La loi fixait notamment comme objectifs généraux l’abandon complet du pétrole, du charbon et du gaz naturel dans un délai de 20 ans, ainsi que l’atteinte de la neutralité carbone d’ici 2030 pour apporter une réponse au dernier rapport du Groupe d’experts intergouvernemental sur l’évolution du climat (GIEC) de l’ONU. Celui-ci présentait les conséquences catastrophiques que pourrait avoir un réchauffement climatique global supérieur à 1,5 °C.
Avec les six principes définis ci-dessus, des objectifs spécifiques et des actions concrètes se déclinaient dans différents domaines: mobilité et transports de marchandises; chauffage des bâtiments; énergie; agriculture; travail et production; finances publiques; consommation.
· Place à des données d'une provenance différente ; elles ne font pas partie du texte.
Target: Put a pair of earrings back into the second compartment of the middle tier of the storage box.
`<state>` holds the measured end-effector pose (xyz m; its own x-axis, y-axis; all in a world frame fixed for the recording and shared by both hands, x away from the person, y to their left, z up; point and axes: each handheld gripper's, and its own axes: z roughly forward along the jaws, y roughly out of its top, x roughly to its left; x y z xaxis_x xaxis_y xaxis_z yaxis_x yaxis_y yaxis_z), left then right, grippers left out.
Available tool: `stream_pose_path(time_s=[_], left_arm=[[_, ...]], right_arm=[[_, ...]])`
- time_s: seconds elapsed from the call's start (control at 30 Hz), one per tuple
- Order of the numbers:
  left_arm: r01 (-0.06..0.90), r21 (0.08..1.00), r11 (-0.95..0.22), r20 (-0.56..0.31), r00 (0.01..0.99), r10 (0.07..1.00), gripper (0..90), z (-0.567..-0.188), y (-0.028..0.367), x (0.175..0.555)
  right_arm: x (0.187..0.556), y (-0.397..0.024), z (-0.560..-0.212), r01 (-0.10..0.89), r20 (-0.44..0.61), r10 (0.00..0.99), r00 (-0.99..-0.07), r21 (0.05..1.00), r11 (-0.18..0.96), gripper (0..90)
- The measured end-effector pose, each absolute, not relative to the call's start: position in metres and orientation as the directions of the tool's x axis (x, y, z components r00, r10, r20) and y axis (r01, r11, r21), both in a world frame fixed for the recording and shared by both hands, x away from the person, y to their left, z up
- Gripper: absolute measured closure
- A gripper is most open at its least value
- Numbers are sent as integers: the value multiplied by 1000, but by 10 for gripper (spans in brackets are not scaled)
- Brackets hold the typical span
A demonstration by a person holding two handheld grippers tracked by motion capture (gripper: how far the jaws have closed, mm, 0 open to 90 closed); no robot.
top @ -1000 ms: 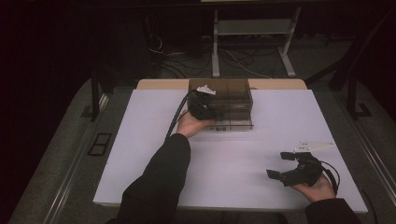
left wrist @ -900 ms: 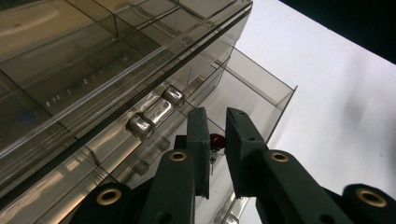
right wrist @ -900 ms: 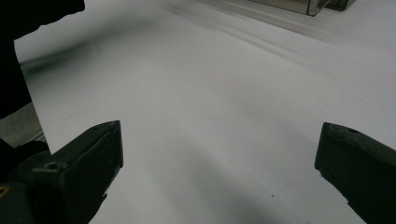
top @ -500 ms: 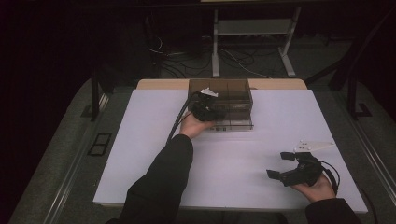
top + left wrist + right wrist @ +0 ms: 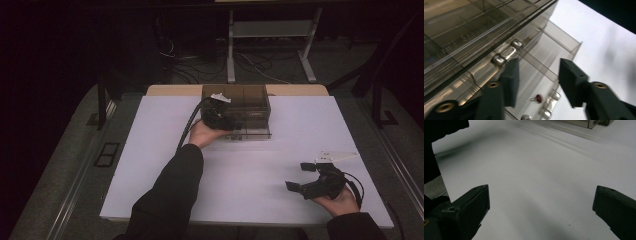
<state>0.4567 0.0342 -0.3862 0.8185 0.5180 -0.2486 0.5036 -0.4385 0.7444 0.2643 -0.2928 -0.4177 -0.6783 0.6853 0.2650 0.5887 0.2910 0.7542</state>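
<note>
A smoky clear drawer box [image 5: 245,100] stands at the far middle of the white table [image 5: 150,165]. Its lower drawer [image 5: 252,134] is pulled out a little. My left gripper [image 5: 226,121] is at the box's front left. In the left gripper view its jaws [image 5: 539,72] have just been opening and stand apart, pressing on nothing, with the clear drawer [image 5: 554,50] beyond the gap. A silver handle [image 5: 506,53] lies next to the left finger. A small red item [image 5: 539,98] lies in the drawer. My right gripper [image 5: 297,176] hovers open near the front right, over bare table [image 5: 541,195].
A grey three-cornered plate [image 5: 334,156] tops the right gripper. The left sleeve [image 5: 170,200] crosses the table's front middle. A metal stand [image 5: 270,30] and cables lie on the floor beyond the table. A second silver handle [image 5: 550,102] shows lower on the box.
</note>
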Motion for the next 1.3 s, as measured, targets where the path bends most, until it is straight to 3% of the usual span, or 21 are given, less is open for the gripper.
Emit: stream_pose_path(time_s=[0.5, 1.3], left_arm=[[460, 791, -404, -227, 833, 504, 7, -366, 59, 424], [418, 848, -326, -172, 799, 576, 0, -387, 128, 346]], right_arm=[[264, -293, -417, 585, 263, 690, -675, 760, 283, 5], [264, -294, -417, 591, 271, 694, -667, 759, 272, 5]])
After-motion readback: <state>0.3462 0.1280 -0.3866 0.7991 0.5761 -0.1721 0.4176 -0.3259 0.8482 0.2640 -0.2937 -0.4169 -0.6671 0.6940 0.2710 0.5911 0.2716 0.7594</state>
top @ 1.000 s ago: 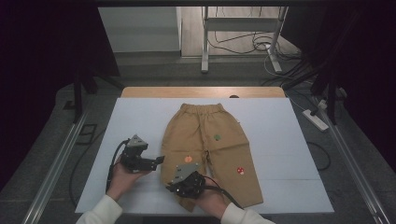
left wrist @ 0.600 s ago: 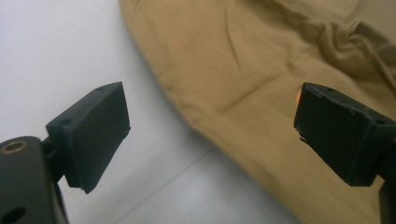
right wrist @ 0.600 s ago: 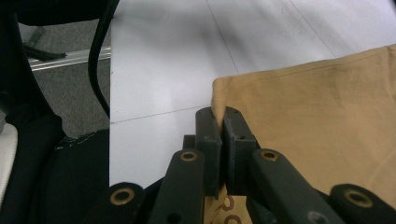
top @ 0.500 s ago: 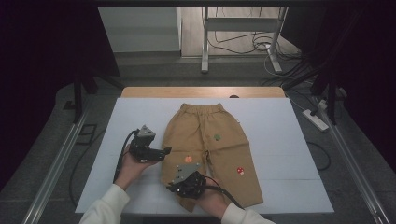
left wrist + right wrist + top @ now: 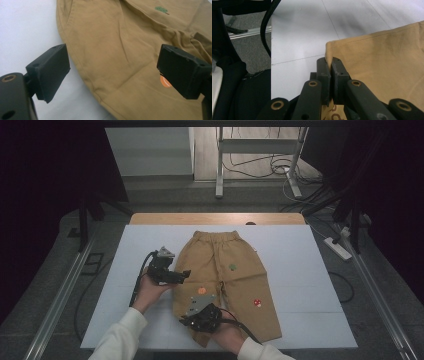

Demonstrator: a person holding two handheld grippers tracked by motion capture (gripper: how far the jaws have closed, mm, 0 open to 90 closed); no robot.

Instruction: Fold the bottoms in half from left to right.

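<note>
Tan trousers (image 5: 225, 265) lie flat on the white table cover (image 5: 300, 285), waistband at the far end. They carry a green patch (image 5: 232, 267), an orange patch (image 5: 202, 290) and a red mushroom patch (image 5: 257, 303). My left gripper (image 5: 185, 274) hovers at the trousers' left side edge, open. In the left gripper view the tan cloth (image 5: 120, 50) lies below the wide-apart jaws of the left gripper (image 5: 113, 67), with the orange patch (image 5: 163, 82) by the right one. My right gripper (image 5: 187, 321) rests at the near left leg; it (image 5: 330, 62) is shut on the hem corner (image 5: 329, 53).
A wooden table edge (image 5: 215, 218) runs along the back. A white power strip (image 5: 338, 248) lies on the floor at the right, with cables and a metal stand (image 5: 220, 165) behind. Metal rails (image 5: 60, 295) flank the table. Bare white cover lies left and right of the trousers.
My left hand has carried its open gripper farther away and to the right, up to the trousers' side edge. The right gripper has stayed on the hem.
</note>
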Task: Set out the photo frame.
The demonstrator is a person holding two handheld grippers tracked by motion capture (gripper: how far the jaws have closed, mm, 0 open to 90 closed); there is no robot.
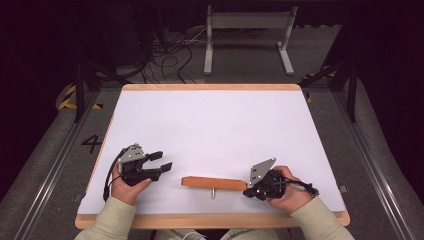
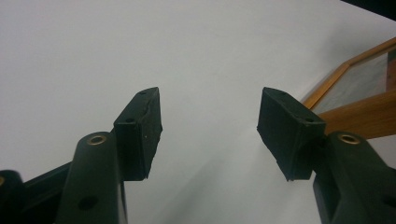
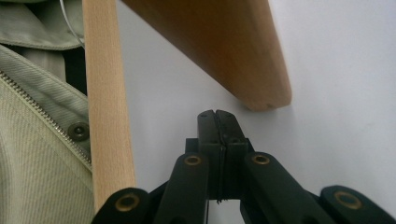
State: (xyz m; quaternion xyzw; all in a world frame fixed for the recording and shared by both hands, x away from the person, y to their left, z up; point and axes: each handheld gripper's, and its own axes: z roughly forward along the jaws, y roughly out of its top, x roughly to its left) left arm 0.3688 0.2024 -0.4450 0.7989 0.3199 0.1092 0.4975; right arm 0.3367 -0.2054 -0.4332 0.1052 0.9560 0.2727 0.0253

La mise en œuvre de ces objectifs et actions aurait été définie à travers le «Plan climat vaudois». Ce catalogue de mesures était assorti de délais pour chacune d’entre elles et leur financement assuré par de nouveaux prélèvements. L’ensemble de cette stratégie aurait fait l’objet d’une large information au public et, une fois finalisé, le «Plan climat vaudois» aurait été soumis au référendum obligatoire.